Je sors de ma ligne éditoriale pour vous proposer un billet de réflexion partagé avec un autre blogueur. @ThibaultSouchet remarquait très justement jeudi 07/01 sur Twitter (à haute « voix ») qu'il lui semblait que le mot « billet » (de blog) laissait de plus en plus la place à « article » (de blog). J'ai également remarqué cela. Si c'est le cas et je dis bien « si c'est le cas » (seule une véritable étude statistique pourrait le prouver), il est intéressant de se poser la question : pourquoi ?

 

 

Non pas que je pense pouvoir donner une réponse complète et exacte à cette question, loin de là, mais en creusant un peu, on se rend compte que ce glissement linguistique entraîne bien des remarques avec lui... D'où l'idée d'un billet commun et complémentaire ! N'hésitez surtout pas à consulter son article orienté sur le rapport de l'internaute à l'information, vous ne le regretterez pas !

 

Une évolution linguistique


Si on va dans cette direction, d'utiliser « article » au lieu de « billet », c'est que la langue aura choisi celui-là parce qu'il est plus pertinent. Je m'explique : en linguistique, on parle de « langue » pour définir le « système abstrait de communication verbale (écrit ou non) » à la différence du « discours » qui en est l'application concrète (pour faire vite). Lorsque je dis que la langue a « choisi », bien entenu, je ne la considère pas comme un être doué de raison mais je désigne la masse qui l'utilise, par métonymie. Quelles pourraient donc être les raisons pour la langue de choisir ce mot au lieu d'un autre ?

 

« Article » est utilisé dans le sens suivant : (sens que je reconstruis moi-même au risque de me tromper vue la difficulté de définir un terme aussi souvent utilisé que celui-ci !) « Texte cohérent ayant une autonomie propre et thématiquement lié ». Son acception la plus courante mais... la moins utilisée ! Eh oui, « article » a un sens différent selon qu'il est emprunté par un journaliste ou par un unversitaire...

 

D 'ailleurs la relation est particulièrement pertinente. L'université ou la presse et leurs ensembles de valeurs auraient-ils un effet sur le glissement d'emploi observé ? Probablement mais à quel degré ? (car tout est une question de degré) Pour les universitaires (ah oui, c'est de là que je viens !), un « article » est un « développement de recherche sur une question précise », un truc très pointu et souvent bien compliqué, loin de notre « billet » de base... Selon les journalistes (ça me plairait de faire un tour dans ce monde-là...), un article est également un « développement » mais « à visée informative » (et non analytique) « à destination d'un magazine au sens large » (donc à destination d'un public précis).

 

Désolé de ces remarques vagues, un lexicologue me grillerait sur place... Pour autant, préciser cela permet de se rendre compte 1) de la polysémie étonnante des mots 2) de l'éventuelle implication des autres CSP dans les dérivations linguistiques (j'insiste pour ne pas employer « sémantique » car j'y viens ensuite !). Mais quelle implication ? Les universitaires ou les journalistes (je ne sélectionne que ces deux sens pour éviter un article fleuve...) n'ont pas poussé les internautes, utilisateurs de « billet », à utiliser leur « article » ! Certainement pas !

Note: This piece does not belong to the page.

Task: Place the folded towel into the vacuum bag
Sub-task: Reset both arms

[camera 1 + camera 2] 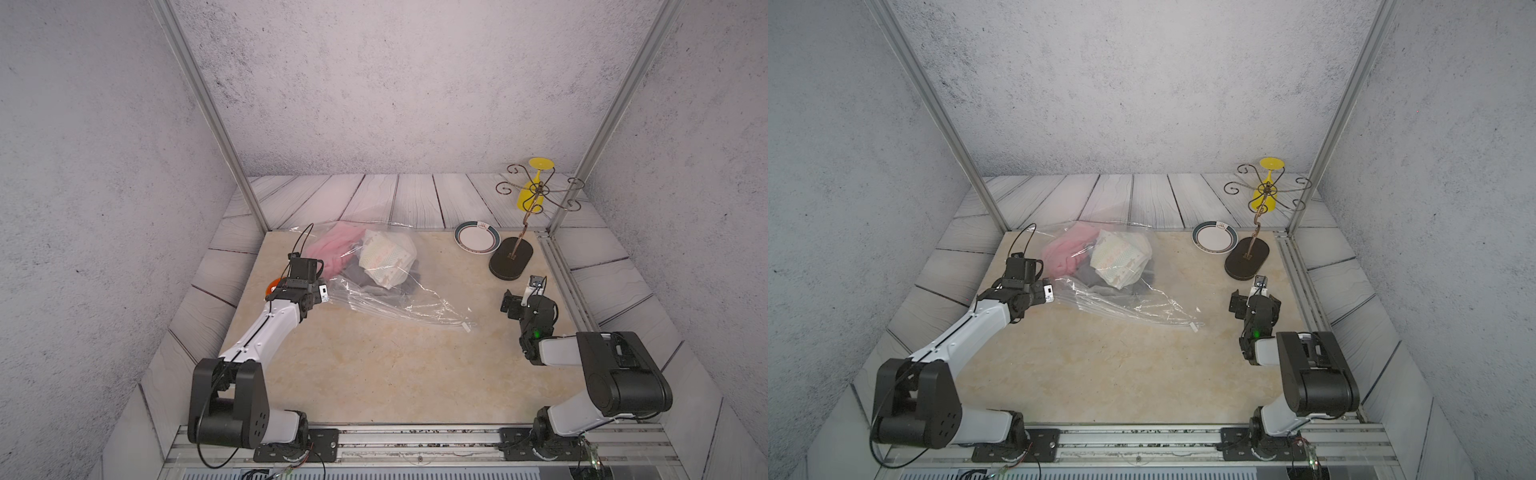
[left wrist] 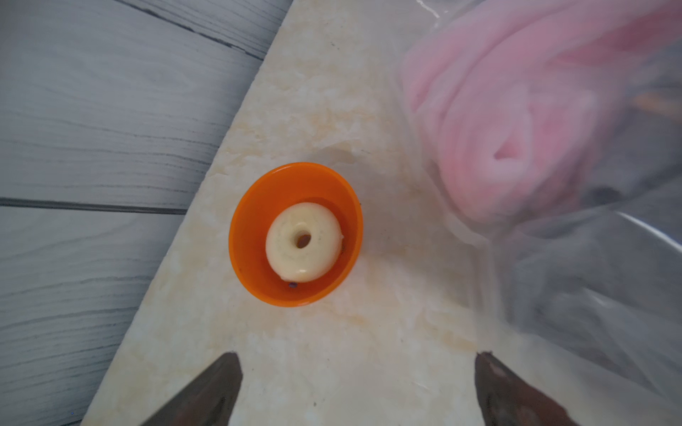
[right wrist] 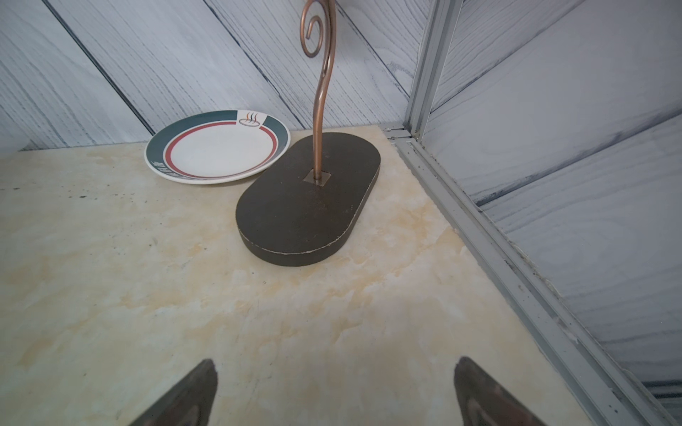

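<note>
The near half of the marble-look tabletop [image 1: 374, 374] lies bare between the two arm bases. Further in, near the left edge, the left gripper [image 2: 356, 363] hangs with its jaws spread wide and empty. It is above an orange bowl [image 2: 251, 265] that holds a cream ring [image 2: 282, 245], and clear plastic lies just beside one finger. Toward the right edge, the right gripper [image 3: 334, 365] is equally wide and holds nothing. It points at the dark oval base of a wire stand [image 3: 306, 214].

Between the arms lies the vacuum bag [image 1: 399, 309]. Its zip edge and white slider clip [image 1: 466, 327] trail toward the near right, and its bulk reaches the far edge. Inside are a pink towel [image 1: 332, 249], a pale patterned cloth [image 1: 384, 259] and something dark [image 1: 370, 279] underneath. I cannot tell which is the task's towel, but no cloth lies outside the bag.

In the far right corner sit a banded plate [image 3: 162, 151] and the stand, with a yellow glass [image 1: 532, 195] hung upside down on it.

The placing looks finished, with both grippers let go. The next move probably calls for drawing the arms clear without snagging the film.
</note>
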Available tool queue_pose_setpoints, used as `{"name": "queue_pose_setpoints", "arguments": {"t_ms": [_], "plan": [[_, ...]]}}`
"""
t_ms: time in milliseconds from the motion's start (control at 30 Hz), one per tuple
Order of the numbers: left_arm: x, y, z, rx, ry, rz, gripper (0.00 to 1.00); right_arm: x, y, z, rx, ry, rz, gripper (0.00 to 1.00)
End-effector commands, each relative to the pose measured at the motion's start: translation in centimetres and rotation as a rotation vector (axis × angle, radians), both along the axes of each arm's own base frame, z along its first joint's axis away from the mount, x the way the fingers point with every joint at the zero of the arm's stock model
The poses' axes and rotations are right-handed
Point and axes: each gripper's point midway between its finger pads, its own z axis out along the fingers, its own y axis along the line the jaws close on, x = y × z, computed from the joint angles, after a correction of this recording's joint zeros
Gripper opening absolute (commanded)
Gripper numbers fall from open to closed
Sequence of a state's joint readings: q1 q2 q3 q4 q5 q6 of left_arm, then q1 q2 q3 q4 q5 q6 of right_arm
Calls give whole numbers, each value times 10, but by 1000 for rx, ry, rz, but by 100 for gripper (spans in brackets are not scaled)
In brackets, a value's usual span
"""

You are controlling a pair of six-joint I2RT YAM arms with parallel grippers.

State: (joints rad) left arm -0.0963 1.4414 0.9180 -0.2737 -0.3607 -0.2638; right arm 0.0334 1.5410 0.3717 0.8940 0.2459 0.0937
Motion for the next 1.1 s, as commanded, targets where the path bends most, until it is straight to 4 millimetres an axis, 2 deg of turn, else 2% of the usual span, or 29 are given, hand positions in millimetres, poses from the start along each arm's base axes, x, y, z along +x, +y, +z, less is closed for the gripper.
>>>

A l'inverse, l'emploi de l'un pour l'autre peut-être en partie expliqué par le rapprochement de la langue des internautes vers la langues des journalistes ou celles des universitaires. Mais qu'est ce qui a pu les attirer ?

 

Et la sémantique entre en jeu...

 

Voilà, voilà, voilà... La sémantique s'intéresse au sens des mots... Mais le sens des mots est une question particulièrement complexe. La sémantique s'intéresse non seulement aux sèmes d'un mot (« avec pieds », « avec accoudoir , « peu confortable » pour une « chaise » nous disait Pottier il y a bien des années ; désolé si je raccourcis beaucoup trop le propos) mais également aux valeurs ou connotations colportées par les mots.

 

Pas de connotations spécifiques au mot « article » mais au champ sémantique dont il fait partie, : soit la 'presse', soit 'l'université'. Souvent, on passe de l'emploi d'un mot à un autre car on donne (ou veut donner) une nouvelle valeur à ce mot. Voudrait-on attribuer une valeur « qualitative » à un « message » de blog, soit dans l'orientation « analytique » de la recherche universitaire, soit dans l'orientation « informative » de la presse ? Peut-être bien... Nous ne sommes pas là pour juger mais uniquement pour observer.

 

Les exemples de dérivations sémantiques sont nombreux et il n'est pas rare que des mots aux significations proches cohabitent mais la langue dont je parlais au début répond à un principe basique d'économie. Les mots inutiles, les doublons, dehors ! Alors qu'en sera-t-il de « billet » ou « article » ?


Je me rend compte d'une éventuelle mécompréhension : le mot ne disparaitrait pas, uniquement le sens qui ferait doublon... Finalement on n'utiliserait que « billet » dans un sens « ferroviaire » !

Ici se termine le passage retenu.